Lattice instabilities enabled by antiferromagnetic ordering in h-FeS.

Science Achievement       

For the first time, the coupling of magnetic spins and atomic dynamics has been fully described in hexagonal iron sulfide (h-FeS), explaining the origin of its fascinating coexistence of metal-insulator, structural, and magnetic transitions.

Significance and Impact

This discovery provides a new route to design materials with tunable electrical and magnetic behaviors for possible applications in information storage and processing.

Research Details

The team used inelastic neutron scattering and inelastic x-ray scattering along with first-principles simulations to track evolution of the lattice and spin dynamics across the magnetic and metal-insulator transitions.

Research establishes that the ordering of magnetic spins on Fe atoms destabilizes the vibrations of atoms (H1 and K5 modes in figure), and leads to a structural distortion opening the band gap (insulator phase).

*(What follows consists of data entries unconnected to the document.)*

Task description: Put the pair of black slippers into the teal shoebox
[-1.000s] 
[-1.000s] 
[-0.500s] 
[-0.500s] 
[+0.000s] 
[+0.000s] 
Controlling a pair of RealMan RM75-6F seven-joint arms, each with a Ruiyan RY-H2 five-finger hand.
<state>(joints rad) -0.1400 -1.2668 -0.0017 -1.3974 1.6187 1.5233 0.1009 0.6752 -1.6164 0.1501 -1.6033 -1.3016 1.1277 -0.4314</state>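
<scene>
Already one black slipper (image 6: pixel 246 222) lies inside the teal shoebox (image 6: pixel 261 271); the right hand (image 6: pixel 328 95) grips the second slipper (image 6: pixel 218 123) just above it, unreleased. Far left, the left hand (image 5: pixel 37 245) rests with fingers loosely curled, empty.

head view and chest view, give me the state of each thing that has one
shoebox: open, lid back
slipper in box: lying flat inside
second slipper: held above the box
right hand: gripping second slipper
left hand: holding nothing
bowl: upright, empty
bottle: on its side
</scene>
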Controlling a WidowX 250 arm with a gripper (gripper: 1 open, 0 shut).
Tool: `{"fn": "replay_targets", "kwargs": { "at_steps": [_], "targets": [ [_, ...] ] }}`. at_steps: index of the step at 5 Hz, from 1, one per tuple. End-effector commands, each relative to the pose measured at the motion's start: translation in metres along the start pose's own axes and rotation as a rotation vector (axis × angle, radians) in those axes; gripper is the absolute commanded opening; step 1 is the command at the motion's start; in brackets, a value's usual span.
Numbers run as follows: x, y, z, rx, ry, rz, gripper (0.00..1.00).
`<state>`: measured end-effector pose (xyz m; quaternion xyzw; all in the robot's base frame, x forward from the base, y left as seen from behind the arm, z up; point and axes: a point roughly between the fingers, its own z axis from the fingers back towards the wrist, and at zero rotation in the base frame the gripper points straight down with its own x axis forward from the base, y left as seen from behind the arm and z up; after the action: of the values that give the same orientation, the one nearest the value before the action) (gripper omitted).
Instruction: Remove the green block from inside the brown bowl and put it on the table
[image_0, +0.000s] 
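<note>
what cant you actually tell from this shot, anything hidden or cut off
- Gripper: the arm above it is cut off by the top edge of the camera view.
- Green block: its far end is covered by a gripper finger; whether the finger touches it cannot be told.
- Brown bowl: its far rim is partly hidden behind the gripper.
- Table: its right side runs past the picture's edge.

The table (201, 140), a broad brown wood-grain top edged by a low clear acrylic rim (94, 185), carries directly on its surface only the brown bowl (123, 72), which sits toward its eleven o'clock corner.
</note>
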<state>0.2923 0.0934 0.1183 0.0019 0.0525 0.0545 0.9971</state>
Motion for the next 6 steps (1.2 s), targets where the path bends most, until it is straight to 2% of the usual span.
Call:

Strongly anharmonic lattice vibrations associated with unstable phonon modes are controlled by magnetic ordering of spins and in turn provide the structural distortion tuning the band-gap. Thus, spin-phonon and electron-phonon couplings are key to enabling the sequence of phase transitions in h-FeS.

The work used HERIX spectrometer at APS sector 30 (ANL), ARCS & SEQUOIA spectrometers at the SNS (ORNL), and about 1 million hours on 512concurrent CPU cores at NERSC.

Related Links

D. Bansal, J. L. Niedziela, S. Calder, T. Lanigan-Atkins, R. Rawl, A. H. Said, D. L. Abernathy, A. I. Kolesnikov, H. Zhou, and O. Delaire, Nature Physics, (2020). DOI: https://doi.org/10.1038/s41567-020-0857-1.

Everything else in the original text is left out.